This Op-Ed in today's New York Times (http://www.nytimes.com/2007/10/07/opinion/07meacham.html?_r=1&oref=slogin) points out yet again historic facts that undermine the Christianist myth that America was founded as a "Christian Nation." The rarely truthful Christianists always seem to forget these troublesome facts. Here are a few highlights:
The only acknowledgment of religion in the original Constitution is a utilitarian one: the document is dated “in the year of our Lord 1787.” Even the religion clause of the First Amendment is framed dryly and without reference to any particular faith. The Connecticut ratifying convention debated rewriting the preamble to take note of God’s authority, but the effort failed.

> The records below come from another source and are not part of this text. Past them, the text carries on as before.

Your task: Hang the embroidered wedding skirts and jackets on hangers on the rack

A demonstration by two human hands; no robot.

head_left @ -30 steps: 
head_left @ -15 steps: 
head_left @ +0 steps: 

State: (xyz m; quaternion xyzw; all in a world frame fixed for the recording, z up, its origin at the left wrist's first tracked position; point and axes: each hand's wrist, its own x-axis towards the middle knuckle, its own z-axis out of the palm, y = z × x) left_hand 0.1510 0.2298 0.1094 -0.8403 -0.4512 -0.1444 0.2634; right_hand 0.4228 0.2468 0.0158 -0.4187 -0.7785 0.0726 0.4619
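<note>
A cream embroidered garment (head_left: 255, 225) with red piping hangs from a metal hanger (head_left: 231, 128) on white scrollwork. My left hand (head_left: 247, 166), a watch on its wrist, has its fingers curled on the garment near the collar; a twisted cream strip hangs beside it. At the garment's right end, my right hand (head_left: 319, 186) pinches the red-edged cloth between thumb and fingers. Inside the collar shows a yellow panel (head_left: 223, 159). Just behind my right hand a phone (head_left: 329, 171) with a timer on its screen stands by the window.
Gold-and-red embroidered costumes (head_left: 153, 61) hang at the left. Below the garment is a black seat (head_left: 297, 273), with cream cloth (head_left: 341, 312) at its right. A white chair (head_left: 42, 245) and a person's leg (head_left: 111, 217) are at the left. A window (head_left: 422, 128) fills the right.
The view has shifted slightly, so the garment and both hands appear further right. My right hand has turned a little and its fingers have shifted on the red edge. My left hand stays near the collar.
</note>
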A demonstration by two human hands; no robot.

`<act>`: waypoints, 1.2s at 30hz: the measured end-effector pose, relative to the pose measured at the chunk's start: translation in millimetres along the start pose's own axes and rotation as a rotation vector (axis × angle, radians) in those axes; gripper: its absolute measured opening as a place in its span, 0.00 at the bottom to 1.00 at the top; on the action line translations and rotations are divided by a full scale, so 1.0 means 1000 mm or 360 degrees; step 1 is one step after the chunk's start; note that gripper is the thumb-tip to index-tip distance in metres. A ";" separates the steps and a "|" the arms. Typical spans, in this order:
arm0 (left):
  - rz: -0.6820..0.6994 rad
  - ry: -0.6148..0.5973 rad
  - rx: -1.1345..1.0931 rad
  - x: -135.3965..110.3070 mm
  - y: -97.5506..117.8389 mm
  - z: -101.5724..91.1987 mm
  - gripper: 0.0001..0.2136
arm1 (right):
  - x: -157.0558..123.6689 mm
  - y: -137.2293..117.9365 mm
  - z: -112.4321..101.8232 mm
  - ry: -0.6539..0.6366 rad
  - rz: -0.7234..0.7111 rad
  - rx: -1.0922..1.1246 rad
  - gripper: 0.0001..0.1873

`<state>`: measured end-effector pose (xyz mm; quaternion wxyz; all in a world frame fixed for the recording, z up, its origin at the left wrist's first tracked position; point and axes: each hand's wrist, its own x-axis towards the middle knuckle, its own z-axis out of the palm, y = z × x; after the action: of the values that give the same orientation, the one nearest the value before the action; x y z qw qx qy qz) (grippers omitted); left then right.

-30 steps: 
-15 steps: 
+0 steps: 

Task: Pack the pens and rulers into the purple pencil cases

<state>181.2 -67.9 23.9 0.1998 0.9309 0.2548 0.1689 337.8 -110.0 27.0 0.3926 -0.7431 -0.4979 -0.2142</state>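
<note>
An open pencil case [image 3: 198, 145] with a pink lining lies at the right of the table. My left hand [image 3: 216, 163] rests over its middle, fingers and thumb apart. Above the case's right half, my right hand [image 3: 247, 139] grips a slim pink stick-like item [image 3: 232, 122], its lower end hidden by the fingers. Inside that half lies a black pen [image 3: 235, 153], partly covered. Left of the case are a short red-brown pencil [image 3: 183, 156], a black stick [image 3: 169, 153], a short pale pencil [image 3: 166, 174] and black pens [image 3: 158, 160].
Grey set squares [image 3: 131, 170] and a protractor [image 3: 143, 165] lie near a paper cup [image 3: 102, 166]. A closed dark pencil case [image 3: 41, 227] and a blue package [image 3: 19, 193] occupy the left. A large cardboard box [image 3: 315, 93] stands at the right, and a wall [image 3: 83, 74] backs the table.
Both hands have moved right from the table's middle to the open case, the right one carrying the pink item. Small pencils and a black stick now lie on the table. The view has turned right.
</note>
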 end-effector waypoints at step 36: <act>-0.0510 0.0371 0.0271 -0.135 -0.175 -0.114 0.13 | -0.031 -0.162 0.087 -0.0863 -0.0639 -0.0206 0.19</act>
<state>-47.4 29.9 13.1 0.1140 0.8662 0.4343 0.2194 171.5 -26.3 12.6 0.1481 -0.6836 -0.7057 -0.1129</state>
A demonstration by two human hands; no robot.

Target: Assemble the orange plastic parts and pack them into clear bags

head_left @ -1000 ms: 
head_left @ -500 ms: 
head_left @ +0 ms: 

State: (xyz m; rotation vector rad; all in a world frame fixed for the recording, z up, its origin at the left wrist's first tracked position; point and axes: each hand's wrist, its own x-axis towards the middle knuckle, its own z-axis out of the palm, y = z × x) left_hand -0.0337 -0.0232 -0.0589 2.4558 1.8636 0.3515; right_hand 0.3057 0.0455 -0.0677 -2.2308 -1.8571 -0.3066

A pseudonymous opponent of the Connecticut proposal had some fun with the notion of a deity who would, in a sense, be checking the index for his name: “A low mind may imagine that God, like a foolish old man, will think himself slighted and dishonored if he is not complimented with a seat or a prologue of recognition in the Constitution.” Instead, the framers, the opponent wrote in The American Mercury, “come to us in the plain language of common sense and propose to our understanding a system of government as the invention of mere human wisdom; no deity comes down to dictate it, not a God appears in a dream to propose any part of it.”
Thomas Jefferson said that his bill for religious liberty in Virginia was “meant to comprehend, within the mantle of its protection, the Jew and the Gentile, the Christian and the Mahometan, the Hindu, and infidel of every denomination.” When George Washington was inaugurated in New York in April 1789, Gershom Seixas, the hazan of Shearith Israel, was listed among the city’s clergymen (there were 14 in New York at the time) — a sign of acceptance and respect. The next year, Washington wrote the Hebrew Congregation of Newport, R.I., saying, “happily the government of the United States ... gives to bigotry no sanction, to persecution no assistance. ... Everyone shall sit in safety under his own vine and fig tree, and there shall be none to make him afraid.”
In the 1790s, in the waters off Tripoli, pirates were making sport of American shipping near the Barbary Coast. Toward the end of his second term, Washington sent Joel Barlow, the diplomat-poet, to Tripoli to settle matters, and the resulting treaty, finished after Washington left office, bought a few years of peace. Article 11 of this long-ago document says that “as the government of the United States is not, in any sense, founded on the Christian religion,” there should be no cause for conflict over differences of “religious opinion” between countries. The treaty passed the Senate unanimously.